Considering the last 6 weeks we’ve had you can see why this isn’t possible.
We can finish second though which we should be striving for.
Only 6 games over the next 2 months.
Plenty of time to recuperate and prepare.
I’m expecting full points.
It’s the 6 games in April where I see us dropping points.
short memory. best football was Rodgers title chasing season. ran clubs ragged played stunning football and had world class strikersx2. sorry but klopps team don’t compare.
Finally a piece that isn’t accepting of mediocrity. More from Daniel Morgan please!!
This is a cracking read, thanks! Loved it
If there is one slight grievance I have about TAW it is that, on some occasions, the contributors are too reluctant to criticise the manager, players or owners. The picture being painted is at times too rosy compared to how the majority of regular matchgoers feel.
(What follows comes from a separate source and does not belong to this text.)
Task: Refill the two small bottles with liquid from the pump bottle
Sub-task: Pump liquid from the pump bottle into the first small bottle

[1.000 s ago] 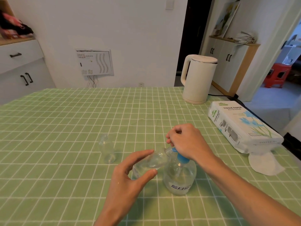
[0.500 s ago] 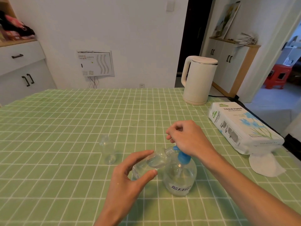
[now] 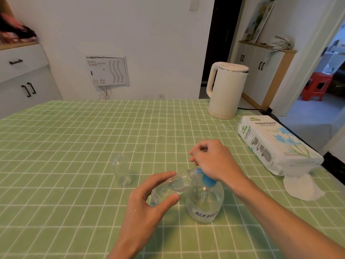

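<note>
Your left hand [image 3: 147, 200] holds one small bottle [image 3: 177, 184] between the thumb and the curled fingers. The bottle is clear, tilted on its side above the tabletop [image 3: 74, 137], and its open neck points right and up against the blue pump head [image 3: 207, 179]. Your right hand [image 3: 214, 161] sits on top of that pump head with its fingers curled down over it. The nozzle itself is hidden under the hand, so you cannot tell whether it is inside the neck.

The pump bottle [image 3: 204, 200] stands upright on the tabletop just right of your left hand. It is clear and round-bodied, with a label near its base, and the tilted bottle touches it at the shoulder.

The second small bottle [image 3: 121, 171] stands upright and uncapped on the green checked cloth, to the left of both hands and apart from them.

At the far right edge a white kettle [image 3: 225, 90] stands. Nearer to you on that side lies a tissue pack [image 3: 274, 146], with a loose tissue [image 3: 302, 187] just in front of it.
</note>
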`<state>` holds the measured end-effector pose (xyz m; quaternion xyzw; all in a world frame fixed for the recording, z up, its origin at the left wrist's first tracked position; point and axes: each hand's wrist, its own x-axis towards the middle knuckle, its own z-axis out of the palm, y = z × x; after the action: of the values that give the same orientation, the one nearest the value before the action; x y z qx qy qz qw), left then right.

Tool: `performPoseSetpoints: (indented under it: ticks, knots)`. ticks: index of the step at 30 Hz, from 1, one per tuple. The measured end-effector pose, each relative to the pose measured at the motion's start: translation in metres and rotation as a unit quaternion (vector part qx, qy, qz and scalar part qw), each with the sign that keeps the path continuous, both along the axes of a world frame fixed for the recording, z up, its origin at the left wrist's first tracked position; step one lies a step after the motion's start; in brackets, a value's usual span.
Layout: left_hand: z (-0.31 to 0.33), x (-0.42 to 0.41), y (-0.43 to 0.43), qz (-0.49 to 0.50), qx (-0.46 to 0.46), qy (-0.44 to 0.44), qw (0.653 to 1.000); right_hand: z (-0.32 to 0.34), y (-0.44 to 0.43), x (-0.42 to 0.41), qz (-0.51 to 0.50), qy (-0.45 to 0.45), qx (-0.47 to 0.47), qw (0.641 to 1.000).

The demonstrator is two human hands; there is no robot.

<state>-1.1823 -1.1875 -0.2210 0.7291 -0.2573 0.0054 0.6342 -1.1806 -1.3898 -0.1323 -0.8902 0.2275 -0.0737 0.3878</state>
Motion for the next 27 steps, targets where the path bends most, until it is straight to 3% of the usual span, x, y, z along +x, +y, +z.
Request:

I agree with what Tony Barrett said in a recent article he wrote on Joe.co.uk – it’s all well and good talking about how the manager prioritises training and player development as his favored methods of improving a team, ahead of making big-money transfers, but what if the raw materials he has to work with aren’t good enough? The recent evidence suggest that they aren’t. That we seem to capitulate when one of our first XI gets injured, or is otherwise unavailable for selection, shows we have a major problem with squad depth. That’s on the owners and TC as much as the manager.
That very point was made in at least two shows over the past few days, and in an article on the site on Monday.